Delivering 'economic life support'

Aaron Wudrick, federal director of the Canadian Taxpayers Federation, said that while abuse of the program is likely, the government has no option but to deliver "economic life support" during the pandemic.

"They're blunt instruments, drawn up in a rush, but because speed is of the essence right now, there's not much alternative," he said.  "As long as measures are temporary, tracked and targeted as best as reasonably possible under the circumstances, I think that's about the best we can expect."

Wudrick said the government also should consider broader tax relief measures to help people weather the emergency.

Conservative small business and export promotion critic James Cumming said he welcomed the details Trudeau provided today, but added questions remain about when businesses can apply and when funds will flow.
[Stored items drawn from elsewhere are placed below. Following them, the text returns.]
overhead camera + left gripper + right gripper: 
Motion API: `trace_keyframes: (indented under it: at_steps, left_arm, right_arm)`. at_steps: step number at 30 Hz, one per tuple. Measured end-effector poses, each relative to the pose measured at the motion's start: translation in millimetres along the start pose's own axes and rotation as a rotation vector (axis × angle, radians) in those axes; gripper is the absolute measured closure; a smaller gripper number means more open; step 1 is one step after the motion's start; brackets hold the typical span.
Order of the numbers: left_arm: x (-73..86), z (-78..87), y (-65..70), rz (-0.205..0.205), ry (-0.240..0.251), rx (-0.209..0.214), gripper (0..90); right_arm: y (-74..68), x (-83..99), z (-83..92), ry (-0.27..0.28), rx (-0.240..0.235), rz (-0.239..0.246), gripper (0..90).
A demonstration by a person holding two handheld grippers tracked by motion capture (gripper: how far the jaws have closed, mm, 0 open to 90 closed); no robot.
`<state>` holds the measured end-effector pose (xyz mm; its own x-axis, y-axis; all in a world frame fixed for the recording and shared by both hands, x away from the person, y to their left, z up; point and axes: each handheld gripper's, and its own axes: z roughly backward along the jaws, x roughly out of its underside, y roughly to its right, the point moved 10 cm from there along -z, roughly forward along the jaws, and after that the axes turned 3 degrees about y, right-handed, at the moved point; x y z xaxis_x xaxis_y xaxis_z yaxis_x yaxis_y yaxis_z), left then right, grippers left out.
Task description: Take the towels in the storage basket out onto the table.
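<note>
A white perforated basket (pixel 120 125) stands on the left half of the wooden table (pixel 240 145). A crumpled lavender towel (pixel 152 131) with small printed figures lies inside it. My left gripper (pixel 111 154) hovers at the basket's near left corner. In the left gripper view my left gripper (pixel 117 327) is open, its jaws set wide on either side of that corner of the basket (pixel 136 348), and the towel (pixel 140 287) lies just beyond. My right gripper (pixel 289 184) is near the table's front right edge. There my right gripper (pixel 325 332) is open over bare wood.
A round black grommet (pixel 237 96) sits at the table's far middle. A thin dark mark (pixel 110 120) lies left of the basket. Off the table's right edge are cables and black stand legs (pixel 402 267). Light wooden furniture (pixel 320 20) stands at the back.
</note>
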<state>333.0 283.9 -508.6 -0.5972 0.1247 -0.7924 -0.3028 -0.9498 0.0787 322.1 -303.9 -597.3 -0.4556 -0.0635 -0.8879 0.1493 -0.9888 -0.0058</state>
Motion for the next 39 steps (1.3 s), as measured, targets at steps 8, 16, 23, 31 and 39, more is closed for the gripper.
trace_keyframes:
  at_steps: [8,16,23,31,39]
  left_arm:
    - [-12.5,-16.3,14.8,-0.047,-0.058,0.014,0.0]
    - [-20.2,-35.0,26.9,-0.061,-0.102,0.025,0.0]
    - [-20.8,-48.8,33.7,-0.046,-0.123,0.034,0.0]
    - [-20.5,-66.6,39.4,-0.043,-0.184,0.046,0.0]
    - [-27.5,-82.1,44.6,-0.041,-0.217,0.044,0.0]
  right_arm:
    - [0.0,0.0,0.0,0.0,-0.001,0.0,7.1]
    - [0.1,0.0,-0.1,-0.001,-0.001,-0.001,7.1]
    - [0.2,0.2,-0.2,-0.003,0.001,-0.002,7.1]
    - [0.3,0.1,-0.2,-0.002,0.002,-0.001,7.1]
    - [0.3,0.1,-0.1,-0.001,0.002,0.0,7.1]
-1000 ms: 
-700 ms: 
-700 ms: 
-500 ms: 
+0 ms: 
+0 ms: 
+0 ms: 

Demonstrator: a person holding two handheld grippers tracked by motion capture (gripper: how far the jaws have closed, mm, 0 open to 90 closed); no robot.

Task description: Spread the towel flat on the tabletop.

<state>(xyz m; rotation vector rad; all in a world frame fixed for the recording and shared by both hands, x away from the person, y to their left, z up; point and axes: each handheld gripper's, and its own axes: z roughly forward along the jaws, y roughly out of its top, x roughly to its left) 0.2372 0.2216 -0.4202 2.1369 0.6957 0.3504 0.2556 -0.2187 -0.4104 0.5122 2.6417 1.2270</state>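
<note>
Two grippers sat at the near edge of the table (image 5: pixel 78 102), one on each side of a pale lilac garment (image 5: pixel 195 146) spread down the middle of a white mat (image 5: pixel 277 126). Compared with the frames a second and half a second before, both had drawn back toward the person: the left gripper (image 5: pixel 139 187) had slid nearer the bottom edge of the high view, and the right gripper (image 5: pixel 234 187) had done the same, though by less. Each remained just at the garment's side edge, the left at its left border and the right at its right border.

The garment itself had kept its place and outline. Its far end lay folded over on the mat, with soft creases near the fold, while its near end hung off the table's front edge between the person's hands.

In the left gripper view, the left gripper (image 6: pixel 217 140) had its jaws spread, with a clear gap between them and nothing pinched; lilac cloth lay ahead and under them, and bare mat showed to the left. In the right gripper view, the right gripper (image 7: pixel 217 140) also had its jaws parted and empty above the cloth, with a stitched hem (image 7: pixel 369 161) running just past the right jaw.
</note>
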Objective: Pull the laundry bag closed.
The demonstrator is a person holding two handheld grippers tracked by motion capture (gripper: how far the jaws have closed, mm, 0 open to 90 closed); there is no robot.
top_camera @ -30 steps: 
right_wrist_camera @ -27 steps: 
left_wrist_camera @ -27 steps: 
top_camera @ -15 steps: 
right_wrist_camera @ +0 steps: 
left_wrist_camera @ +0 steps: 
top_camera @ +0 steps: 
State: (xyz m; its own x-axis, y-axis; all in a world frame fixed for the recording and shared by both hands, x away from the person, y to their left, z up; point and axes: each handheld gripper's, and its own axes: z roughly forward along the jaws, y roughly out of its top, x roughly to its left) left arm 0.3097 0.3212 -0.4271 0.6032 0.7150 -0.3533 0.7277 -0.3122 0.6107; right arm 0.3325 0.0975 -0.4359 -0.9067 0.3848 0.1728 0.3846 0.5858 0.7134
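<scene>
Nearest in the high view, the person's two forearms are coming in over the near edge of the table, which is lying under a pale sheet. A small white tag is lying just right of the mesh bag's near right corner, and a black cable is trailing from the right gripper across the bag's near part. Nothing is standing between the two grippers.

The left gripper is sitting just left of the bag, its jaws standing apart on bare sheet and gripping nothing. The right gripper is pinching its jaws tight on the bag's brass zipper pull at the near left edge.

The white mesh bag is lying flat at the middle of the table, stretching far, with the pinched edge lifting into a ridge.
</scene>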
See:  Canadian small businesses are facing extinction amid lockdowns

"There are also still two more recommendations Conservatives have made that the Liberals must implement that would support small businesses and workers, including refunding all GST remittances to the small businesses that collected them in at least the last six months, as well as backstopping banks that extend low interest loans to small businesses," he said in a statement.

The Canadian Chamber of Commerce also called it a good move, saying that it will help avoid high unemployment and the devastation it brings to local economies, while also preparing big companies to ramp back up quickly after the crisis subsides.

The decision to extend the wage subsidy to all businesses also removes potential administrative burdens or delays that could be caused by confusion over what constitutes a small or medium-sized business.

Trudeau said the government also promised to guarantee loans of up to $40,000 for small businesses which will be interest-free for the first year, as a way to help businesses "bridge to better times."

Under certain conditions, up to $10,000 of the loans could be non-repayable.

Trudeau also announced that GST and HST payments, as well as duties and taxes owed on imports, will be deferred until June, which he said amounts to $30 billion in interest-free loans to businesses.